Results are similar to those from other skin resurfacing methods. However, the needling technique has several advantages:
- Epidermis Remains Intact: Needling does not remove or damage the outer skin layer (epidermis) entirely like other resurfacing methods do. The healthy skin and blood vessels in-between the lines, wrinkles, or scars is preserved. That improves healing, collagen production, and long-term results.
- Less Pigmentation Changes: Because the epidermis is left untouched, there is less risk of permanent structural damage such as post-inflammatory hyper-pigmentation (skin darkening) or de-pigmentation (color loss or skin whitening).
- Fewer Side Effects: There are no side effects such as thinning of the skin or increased sun sensitivity because the epidermis is preserved. Skin needling uses no artificial fillers so the chance of an allergic reaction or infection is also minimized.
- Fast Healing and Downtime: Needling is precisely controlled and creates minimal dermal trauma. Healing is rapid with a short “downtime” of only a few days.
- Ongoing Treatments are Possible: Other resurfacing methods cannot be repeated indefinitely because they eventually thin the skin and create photosensitivity. But needling can be repeated safely because the dermis becomes thicker in the treated areas instead of thinner. Also, other resurfacing methods must avoid the delicate eye area, but needling can safely treat areas around the eyes such as “Crow’s Feet.” It can also be performed safely on skin that previously had laser re-surfacing treatments or dermabrasion.
How is the Procedure Performed?
Maryam Vakili performs needling using her digital tattoo equipment and safety needles—but she will not inject anything into your body and will not implant any color pigments. This procedure is “dry needling”, so it is also referred to as a dry tattoo or dry tattooing.Maryam first applies a topical anesthetic to numb the treatment area so the procedure will not be painful. She then inserts a sterile needle 1 to 2 millimeters into the skin (epidermis and top layer of the dermis) to create shallow puncture wounds. She guides the needle to make multiple insertions within the borders of a line, wrinkle, or scar. The dry needling causes pinpoint bleeding that is minimal and stops quickly. Your body’s natural healing process is activated at that point and the rest is up to your own collagen production.
How Long is the Healing Process?
For either wrinkle or scar treatments, swelling is minimal and surface (outer) healing occurs in a few days. Immediately after a procedure, your skin will look red in the places that were needled. Fine lines and wrinkles will look like “cat scratches” or appear like they have “paper cuts” inside them. Scars will be red as if a scab had just been peeled off. A light scab will form on the treated areas (it is common for light scabbing to occur with skin penetration procedures). Redness lasts 3 to 4 days then turns pink by day 4 or 5 and continues to fade. During the first 3 to 7 days, ointments should be applied to the broken skin. Procedures should be performed a minimum of 6 to 8 weeks apart to allow for complete healing and collagen production.

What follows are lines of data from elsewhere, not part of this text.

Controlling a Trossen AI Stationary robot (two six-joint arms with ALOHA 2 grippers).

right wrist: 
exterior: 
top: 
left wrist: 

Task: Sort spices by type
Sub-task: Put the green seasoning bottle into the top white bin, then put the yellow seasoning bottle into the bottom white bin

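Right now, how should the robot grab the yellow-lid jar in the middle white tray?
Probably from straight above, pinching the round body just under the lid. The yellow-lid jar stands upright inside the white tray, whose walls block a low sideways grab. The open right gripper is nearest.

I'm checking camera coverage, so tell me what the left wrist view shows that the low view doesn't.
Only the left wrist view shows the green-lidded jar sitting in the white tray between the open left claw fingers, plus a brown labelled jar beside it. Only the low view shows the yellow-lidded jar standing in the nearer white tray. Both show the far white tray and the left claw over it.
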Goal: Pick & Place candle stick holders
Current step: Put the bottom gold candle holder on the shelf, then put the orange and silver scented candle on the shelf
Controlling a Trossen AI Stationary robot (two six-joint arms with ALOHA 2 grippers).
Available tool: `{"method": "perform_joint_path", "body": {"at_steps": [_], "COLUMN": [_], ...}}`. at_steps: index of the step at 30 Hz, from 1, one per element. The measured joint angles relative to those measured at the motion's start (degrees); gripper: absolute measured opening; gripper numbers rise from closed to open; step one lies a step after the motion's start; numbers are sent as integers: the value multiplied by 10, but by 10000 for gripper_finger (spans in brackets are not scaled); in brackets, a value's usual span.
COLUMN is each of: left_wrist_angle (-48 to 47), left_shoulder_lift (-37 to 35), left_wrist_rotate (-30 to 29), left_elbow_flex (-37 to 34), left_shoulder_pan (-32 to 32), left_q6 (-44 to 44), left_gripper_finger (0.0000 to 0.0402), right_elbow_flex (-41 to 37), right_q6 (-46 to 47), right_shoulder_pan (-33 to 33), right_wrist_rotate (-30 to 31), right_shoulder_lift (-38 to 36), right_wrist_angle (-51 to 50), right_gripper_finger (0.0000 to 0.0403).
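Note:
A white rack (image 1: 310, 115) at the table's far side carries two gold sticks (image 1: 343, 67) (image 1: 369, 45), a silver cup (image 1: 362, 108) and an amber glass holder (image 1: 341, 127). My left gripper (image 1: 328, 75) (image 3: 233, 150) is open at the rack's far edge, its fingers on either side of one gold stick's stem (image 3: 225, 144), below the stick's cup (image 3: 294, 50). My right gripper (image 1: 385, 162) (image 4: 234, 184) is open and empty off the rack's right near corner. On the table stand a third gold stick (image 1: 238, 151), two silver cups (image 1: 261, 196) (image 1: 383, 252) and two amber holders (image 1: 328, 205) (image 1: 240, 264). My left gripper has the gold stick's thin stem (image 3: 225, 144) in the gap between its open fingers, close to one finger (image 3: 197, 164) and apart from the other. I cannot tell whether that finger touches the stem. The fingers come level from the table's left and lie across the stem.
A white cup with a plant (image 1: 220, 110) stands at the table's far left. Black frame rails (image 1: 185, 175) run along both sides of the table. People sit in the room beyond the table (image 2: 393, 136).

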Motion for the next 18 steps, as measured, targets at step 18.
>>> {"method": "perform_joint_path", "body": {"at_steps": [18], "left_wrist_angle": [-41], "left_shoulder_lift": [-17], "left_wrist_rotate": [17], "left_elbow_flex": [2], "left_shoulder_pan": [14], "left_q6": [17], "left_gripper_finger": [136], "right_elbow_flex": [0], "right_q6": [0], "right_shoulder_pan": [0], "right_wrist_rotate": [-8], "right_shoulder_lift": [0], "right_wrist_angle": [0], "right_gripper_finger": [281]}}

Results and Number of Treatments
The number of required treatment sessions varies according to the depth of each wrinkle or scar. Improvement in the needled areas may be seen as soon as a few weeks after a procedure. However, inner healing of the skin continues for several months. During this time the needled skin will smooth and tighten as collagen is deposited. Fine lines or wrinkles may need 1 to 2 sessions to be plumped. Medium to deeper wrinkles and acne scars may require 3 or more treatments for optimal results. Pitted scars and deep wrinkles may require 4 to 6 sessions or more for optimum depth improvement. Results can be enhanced and maintained when special vitamin creams are used after initial healing. Needling can also be combined with other treatments including Botox, IPL, and traditional surgical procedures.